## Exercise description
Would you copy all lines in the data that contain the word "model"?

## Excerpted data
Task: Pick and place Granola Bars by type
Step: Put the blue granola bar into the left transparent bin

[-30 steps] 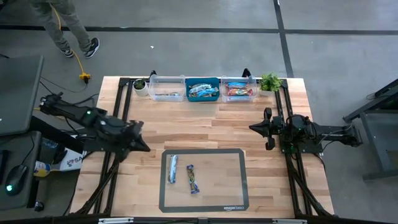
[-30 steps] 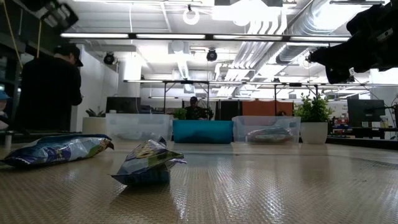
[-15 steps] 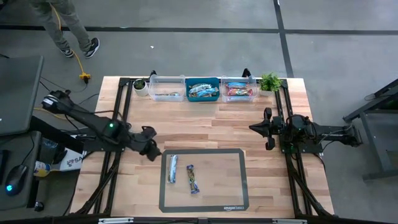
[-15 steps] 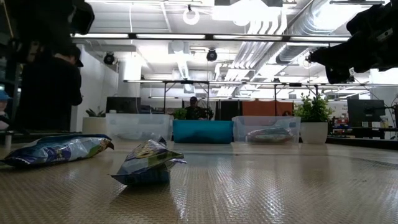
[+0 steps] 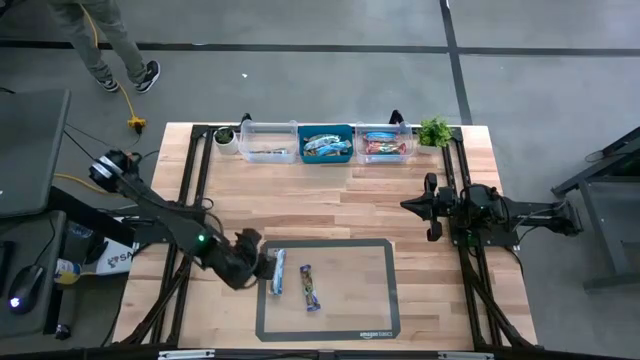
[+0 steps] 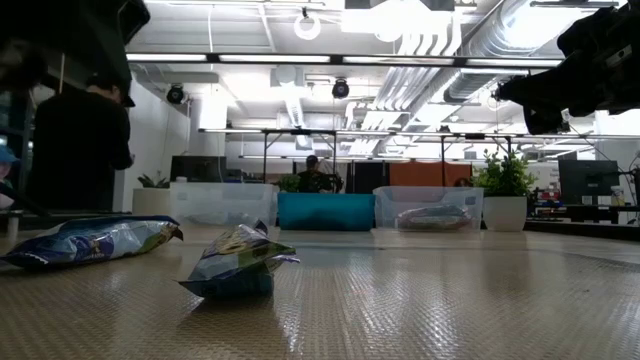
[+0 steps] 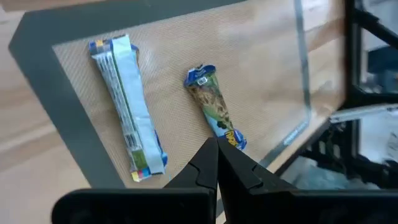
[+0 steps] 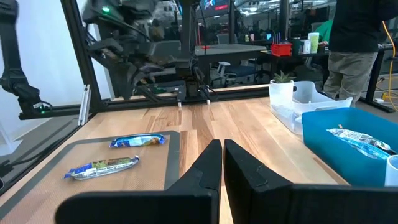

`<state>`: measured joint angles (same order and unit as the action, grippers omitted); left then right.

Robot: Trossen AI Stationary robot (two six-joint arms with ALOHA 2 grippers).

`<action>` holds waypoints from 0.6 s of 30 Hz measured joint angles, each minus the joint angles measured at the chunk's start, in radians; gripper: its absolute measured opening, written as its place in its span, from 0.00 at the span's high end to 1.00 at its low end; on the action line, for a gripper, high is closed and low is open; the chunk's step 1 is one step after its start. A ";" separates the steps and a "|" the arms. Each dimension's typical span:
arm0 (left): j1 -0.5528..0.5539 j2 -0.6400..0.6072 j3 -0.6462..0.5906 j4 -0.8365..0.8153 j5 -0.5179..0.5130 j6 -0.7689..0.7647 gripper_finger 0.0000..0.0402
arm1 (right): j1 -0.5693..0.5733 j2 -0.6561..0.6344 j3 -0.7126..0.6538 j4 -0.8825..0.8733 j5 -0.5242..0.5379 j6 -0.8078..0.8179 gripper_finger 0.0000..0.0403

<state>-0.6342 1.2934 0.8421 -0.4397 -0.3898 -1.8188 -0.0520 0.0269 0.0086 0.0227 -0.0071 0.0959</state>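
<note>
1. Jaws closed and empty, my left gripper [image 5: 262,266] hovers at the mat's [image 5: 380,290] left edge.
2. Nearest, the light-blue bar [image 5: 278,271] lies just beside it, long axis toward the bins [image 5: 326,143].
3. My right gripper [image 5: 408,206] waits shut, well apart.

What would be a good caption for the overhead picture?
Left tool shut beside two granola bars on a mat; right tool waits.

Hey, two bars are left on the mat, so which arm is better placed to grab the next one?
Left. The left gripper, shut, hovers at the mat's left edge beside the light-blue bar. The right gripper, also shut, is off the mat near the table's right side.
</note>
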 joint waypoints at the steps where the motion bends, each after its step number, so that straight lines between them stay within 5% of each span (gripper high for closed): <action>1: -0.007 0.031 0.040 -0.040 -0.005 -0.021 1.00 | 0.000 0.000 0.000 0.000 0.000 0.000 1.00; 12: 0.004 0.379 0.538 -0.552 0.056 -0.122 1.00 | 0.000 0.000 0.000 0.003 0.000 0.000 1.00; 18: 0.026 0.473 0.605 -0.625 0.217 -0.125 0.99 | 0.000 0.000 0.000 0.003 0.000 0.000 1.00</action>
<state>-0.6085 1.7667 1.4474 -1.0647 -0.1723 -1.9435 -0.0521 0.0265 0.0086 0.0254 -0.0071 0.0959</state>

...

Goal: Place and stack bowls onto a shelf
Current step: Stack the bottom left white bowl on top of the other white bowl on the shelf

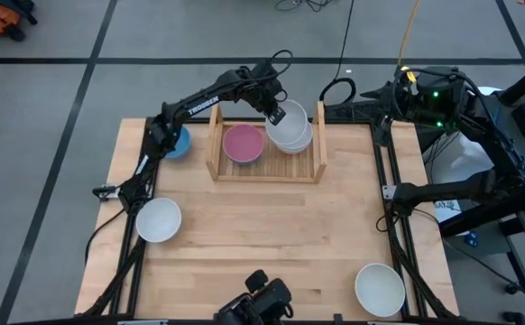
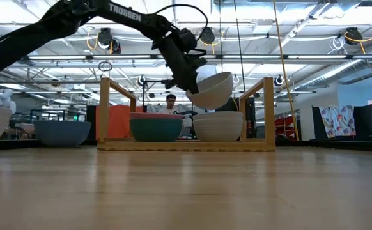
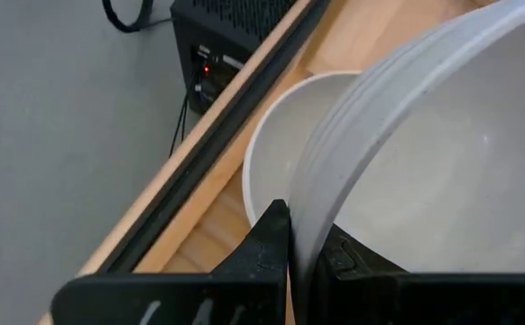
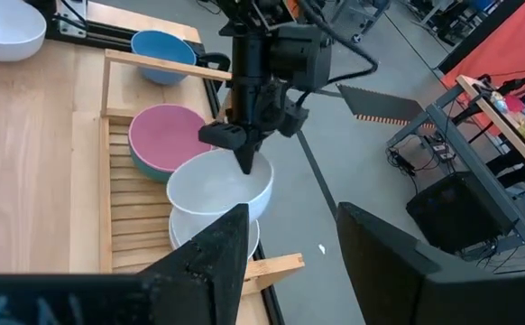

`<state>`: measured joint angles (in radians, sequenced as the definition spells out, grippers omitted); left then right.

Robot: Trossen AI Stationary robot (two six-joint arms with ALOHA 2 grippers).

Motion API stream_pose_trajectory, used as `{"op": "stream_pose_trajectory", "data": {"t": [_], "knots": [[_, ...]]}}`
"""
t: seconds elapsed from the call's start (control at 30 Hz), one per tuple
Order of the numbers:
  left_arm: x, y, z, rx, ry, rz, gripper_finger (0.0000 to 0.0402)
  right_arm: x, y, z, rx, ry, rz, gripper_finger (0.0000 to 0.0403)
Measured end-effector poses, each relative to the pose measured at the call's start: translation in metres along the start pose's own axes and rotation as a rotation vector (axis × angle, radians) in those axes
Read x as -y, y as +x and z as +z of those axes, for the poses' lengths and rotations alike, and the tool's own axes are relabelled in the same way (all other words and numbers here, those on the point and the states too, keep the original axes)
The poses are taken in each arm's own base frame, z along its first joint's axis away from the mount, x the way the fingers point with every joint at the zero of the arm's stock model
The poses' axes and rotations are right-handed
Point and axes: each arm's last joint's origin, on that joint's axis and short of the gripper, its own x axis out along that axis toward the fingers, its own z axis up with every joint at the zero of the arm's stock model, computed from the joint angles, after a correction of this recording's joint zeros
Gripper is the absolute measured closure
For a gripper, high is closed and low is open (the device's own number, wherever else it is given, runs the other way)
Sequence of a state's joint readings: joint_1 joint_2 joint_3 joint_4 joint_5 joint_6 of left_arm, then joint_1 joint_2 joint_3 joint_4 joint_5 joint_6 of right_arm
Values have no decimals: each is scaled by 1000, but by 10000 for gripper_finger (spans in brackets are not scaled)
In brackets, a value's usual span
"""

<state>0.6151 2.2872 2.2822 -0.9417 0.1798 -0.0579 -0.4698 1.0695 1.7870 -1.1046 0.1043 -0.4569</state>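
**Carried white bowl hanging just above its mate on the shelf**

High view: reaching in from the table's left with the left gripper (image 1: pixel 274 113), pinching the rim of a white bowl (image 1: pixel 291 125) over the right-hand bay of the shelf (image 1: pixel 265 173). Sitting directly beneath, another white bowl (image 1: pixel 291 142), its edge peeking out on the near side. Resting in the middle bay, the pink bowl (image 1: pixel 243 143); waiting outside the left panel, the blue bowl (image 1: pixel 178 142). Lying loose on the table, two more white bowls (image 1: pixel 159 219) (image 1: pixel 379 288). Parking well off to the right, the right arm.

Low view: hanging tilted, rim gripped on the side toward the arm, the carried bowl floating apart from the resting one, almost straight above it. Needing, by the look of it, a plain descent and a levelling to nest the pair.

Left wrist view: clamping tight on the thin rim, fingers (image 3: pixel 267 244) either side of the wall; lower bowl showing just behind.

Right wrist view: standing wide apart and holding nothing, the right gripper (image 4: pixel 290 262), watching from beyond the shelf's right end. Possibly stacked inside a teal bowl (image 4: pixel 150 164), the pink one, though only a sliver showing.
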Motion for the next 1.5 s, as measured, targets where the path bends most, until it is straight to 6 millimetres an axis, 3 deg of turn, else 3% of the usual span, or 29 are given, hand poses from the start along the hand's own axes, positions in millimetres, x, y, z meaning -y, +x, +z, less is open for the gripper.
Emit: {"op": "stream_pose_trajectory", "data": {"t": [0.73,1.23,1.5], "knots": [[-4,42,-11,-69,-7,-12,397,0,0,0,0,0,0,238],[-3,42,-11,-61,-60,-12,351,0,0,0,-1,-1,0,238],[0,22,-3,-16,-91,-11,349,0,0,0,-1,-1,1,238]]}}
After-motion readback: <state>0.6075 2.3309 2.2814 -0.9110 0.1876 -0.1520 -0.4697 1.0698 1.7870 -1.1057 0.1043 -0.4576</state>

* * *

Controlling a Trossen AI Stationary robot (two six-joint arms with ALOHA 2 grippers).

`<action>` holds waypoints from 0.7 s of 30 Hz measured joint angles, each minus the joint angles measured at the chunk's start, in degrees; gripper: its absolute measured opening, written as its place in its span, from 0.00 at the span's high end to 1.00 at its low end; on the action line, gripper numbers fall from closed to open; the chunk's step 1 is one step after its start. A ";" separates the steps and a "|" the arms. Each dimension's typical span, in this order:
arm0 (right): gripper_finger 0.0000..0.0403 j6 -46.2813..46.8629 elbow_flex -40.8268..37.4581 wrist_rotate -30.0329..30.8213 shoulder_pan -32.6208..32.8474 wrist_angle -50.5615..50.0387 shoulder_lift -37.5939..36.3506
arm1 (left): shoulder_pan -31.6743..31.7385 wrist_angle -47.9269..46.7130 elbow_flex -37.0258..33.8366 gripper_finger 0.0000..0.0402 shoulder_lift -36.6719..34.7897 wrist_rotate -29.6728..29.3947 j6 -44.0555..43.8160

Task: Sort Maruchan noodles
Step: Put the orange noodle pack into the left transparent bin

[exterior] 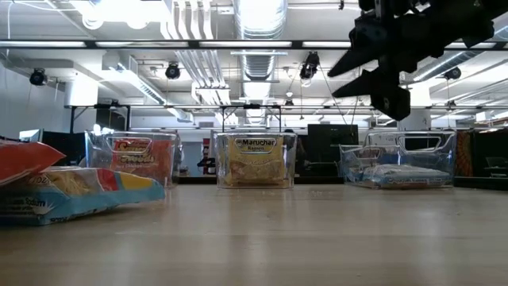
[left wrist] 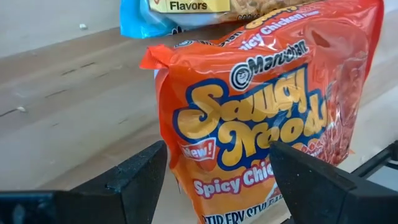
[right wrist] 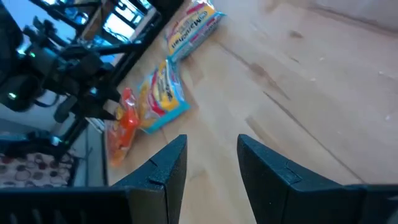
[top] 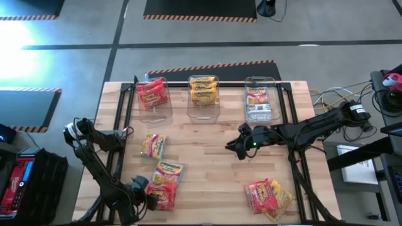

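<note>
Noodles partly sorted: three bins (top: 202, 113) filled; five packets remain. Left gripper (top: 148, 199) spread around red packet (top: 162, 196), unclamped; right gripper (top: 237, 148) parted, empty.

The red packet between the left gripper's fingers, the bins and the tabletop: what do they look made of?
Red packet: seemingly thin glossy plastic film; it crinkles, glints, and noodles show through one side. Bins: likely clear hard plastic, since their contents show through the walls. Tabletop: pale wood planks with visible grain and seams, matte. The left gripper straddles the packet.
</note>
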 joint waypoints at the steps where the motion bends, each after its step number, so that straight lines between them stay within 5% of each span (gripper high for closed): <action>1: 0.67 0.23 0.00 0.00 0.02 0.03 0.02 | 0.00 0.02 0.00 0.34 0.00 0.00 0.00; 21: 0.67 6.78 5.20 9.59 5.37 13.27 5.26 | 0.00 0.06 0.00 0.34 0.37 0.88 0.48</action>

## Reply
The poses are taken in each arm's own base frame, z along its first joint's axis away from the mount, x the way the fingers point with every joint at the zero of the arm's stock model
Point and axes: each arm's last joint's origin, on that joint's axis and short of the gripper, its own x axis out along that axis toward the fingers, its own z axis up with every joint at the zero of the arm's stock model, computed from the joint angles, after a correction of this recording's joint zeros

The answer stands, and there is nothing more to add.